一方、当社シニアフェローでエナジートランジション総括部長を務める正田 淳一郎は次のように期待を表明しています。「三菱重工が発電分野で培ってきた技術と、ITBが有するインドネシアの状況にも精通した専門性が高く深い知見を掛け合わせることにより、クリーンエネルギー技術に関する革新的な研究を行えると確信しています。ITBとの連携を通じて新たなアイデアを創出し、インドネシアにおけるエナジートランジションを推進していきます」。

インドネシア政官財界に人材を多数輩出しているITBと三菱重工は、これまでもエネルギー脱炭素化に向けMOUを締結しており、水素やアンモニアなどの新たなエネルギー源のほか、排煙処理システム(Air Quality Control System:AQCS)やマイクログリッドソリューションの共同実現可能性を検討してきました。

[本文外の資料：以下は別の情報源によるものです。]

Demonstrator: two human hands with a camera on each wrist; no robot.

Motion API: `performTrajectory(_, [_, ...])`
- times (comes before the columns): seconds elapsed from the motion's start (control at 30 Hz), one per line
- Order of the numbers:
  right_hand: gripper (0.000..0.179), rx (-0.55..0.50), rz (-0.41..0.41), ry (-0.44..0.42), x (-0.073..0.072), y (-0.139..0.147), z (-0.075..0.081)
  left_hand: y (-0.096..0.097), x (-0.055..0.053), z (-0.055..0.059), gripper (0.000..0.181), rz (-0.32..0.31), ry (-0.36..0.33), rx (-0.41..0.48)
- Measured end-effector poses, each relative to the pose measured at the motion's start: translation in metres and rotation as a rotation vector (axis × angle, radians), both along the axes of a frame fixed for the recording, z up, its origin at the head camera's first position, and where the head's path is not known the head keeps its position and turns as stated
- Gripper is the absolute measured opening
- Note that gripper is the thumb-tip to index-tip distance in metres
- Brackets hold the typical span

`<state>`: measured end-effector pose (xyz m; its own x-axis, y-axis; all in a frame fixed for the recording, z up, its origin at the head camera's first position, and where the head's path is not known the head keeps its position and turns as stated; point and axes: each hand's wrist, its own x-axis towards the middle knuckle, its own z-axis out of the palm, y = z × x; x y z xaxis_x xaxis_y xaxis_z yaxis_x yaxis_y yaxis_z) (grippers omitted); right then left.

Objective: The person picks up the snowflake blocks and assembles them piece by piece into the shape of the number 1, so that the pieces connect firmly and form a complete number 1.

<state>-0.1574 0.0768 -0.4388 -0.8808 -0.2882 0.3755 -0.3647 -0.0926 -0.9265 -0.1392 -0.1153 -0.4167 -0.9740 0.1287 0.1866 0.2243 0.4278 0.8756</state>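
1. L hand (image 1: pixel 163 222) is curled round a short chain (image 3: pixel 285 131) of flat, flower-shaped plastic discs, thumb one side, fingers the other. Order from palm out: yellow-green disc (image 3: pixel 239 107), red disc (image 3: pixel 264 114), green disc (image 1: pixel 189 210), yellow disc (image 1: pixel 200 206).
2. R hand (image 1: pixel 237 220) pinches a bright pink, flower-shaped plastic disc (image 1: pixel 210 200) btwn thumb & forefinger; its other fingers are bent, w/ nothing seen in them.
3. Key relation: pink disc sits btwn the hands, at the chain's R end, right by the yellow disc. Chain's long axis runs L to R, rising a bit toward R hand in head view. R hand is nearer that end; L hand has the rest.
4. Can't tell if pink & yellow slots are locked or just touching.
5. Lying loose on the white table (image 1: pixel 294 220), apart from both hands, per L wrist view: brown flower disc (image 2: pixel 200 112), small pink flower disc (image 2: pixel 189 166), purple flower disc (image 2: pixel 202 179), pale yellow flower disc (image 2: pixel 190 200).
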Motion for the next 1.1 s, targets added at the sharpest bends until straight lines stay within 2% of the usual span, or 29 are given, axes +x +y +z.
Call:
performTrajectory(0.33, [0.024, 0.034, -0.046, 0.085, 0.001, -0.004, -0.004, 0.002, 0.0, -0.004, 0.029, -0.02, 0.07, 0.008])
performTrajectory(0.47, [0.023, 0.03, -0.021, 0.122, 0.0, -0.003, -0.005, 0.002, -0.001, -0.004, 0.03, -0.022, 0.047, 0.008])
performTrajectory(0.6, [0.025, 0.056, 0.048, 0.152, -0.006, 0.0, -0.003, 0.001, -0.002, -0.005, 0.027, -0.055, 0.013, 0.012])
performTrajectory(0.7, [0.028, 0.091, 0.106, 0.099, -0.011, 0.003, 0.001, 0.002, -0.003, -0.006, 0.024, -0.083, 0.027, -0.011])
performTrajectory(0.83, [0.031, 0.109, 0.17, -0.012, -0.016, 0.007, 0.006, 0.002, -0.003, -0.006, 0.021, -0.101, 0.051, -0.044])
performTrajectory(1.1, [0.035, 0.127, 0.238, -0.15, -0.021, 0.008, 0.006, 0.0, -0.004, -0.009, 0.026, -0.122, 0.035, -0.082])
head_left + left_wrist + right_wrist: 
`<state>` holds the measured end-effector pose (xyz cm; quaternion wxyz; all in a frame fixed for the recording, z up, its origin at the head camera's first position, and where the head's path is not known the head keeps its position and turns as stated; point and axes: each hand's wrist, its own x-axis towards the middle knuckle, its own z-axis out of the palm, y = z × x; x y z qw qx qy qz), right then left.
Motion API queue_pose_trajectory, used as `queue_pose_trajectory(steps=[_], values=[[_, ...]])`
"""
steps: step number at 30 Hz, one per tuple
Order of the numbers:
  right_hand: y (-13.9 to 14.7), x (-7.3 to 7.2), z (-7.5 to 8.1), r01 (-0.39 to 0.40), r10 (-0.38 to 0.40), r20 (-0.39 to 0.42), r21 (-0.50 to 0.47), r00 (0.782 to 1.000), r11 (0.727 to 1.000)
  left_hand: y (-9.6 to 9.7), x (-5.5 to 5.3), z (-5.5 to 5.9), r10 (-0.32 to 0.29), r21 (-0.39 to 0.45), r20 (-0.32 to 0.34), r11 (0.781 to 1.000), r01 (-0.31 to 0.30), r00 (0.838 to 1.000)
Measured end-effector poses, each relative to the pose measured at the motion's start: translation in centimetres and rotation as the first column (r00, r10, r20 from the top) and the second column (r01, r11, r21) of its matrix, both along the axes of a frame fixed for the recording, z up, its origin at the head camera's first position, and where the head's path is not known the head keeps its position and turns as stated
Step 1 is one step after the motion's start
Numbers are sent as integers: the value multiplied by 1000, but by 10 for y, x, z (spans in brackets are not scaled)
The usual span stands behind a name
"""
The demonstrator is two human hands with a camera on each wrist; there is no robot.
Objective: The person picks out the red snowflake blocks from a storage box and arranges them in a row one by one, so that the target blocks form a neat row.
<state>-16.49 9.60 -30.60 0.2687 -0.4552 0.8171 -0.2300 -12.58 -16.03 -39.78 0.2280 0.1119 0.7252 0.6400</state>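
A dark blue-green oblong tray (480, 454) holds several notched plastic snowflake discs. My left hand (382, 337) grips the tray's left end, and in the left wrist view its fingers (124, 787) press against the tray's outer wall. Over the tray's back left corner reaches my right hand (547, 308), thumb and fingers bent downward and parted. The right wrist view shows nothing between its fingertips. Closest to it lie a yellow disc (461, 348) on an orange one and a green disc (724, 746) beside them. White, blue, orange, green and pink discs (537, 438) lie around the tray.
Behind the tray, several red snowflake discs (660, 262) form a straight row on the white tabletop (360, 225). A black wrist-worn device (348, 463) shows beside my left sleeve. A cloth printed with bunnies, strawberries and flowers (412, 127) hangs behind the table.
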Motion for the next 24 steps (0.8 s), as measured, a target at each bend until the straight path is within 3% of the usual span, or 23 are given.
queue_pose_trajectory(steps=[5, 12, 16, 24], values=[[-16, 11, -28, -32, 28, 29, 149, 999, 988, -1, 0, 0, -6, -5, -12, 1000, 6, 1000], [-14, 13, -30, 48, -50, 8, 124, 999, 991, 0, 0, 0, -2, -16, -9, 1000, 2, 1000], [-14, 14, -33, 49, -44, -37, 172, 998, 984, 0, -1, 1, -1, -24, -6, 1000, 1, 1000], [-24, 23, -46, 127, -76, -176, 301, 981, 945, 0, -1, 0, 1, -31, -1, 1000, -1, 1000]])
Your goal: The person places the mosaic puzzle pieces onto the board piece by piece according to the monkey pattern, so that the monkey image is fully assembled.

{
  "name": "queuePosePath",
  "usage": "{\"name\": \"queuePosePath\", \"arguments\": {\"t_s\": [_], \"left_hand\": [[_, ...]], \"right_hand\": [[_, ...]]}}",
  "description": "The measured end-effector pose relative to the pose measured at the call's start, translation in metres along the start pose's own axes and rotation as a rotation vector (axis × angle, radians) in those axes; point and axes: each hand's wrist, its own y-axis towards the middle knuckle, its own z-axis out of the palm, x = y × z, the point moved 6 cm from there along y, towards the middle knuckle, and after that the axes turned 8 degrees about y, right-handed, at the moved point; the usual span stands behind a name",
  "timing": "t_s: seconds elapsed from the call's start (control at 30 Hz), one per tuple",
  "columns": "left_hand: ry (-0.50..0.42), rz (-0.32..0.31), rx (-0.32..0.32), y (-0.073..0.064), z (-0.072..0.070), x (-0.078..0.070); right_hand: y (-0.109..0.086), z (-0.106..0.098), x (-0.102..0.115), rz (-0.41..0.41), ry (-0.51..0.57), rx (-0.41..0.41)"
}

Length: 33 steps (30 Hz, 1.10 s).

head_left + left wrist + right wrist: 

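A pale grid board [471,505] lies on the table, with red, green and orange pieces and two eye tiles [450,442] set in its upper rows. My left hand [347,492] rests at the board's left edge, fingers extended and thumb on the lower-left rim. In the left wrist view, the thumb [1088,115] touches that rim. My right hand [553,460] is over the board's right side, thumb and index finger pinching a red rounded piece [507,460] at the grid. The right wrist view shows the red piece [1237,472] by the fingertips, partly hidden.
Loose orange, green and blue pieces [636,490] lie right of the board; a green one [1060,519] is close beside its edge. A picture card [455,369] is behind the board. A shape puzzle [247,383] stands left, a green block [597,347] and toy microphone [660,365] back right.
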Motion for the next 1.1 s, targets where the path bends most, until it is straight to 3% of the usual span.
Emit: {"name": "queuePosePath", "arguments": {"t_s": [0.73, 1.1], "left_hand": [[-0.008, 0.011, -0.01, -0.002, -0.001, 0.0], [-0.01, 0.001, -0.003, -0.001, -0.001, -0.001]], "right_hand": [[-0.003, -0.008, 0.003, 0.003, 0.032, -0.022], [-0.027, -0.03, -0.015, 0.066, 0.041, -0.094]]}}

2020年のMOU締結以来、同国での将来に向けた技術者育成を目的として、両者はビッグデータ解析、バイオマス、石炭ガス化複合発電、水素、AQCS等をテーマとした共同講義も実施しています。

インドネシアでは、2030年までに温室効果ガス排出量を29%削減、2025年までに再生可能エネルギーの利用率23%達成という公約に見られるように、エネルギー部門の脱炭素化への取り組みを強化しており、こうした同国のエネルギー対策に対する取り組みの強化と時期を同じくして今回の新たな研究開発契約が締結されたものです。三菱重工は、今回の契約調印を弾みに、今後さらにインドネシアの科学技術の発展に貢献するとともに、同国の電力供給安定化ならびに環境保全に寄与していきます。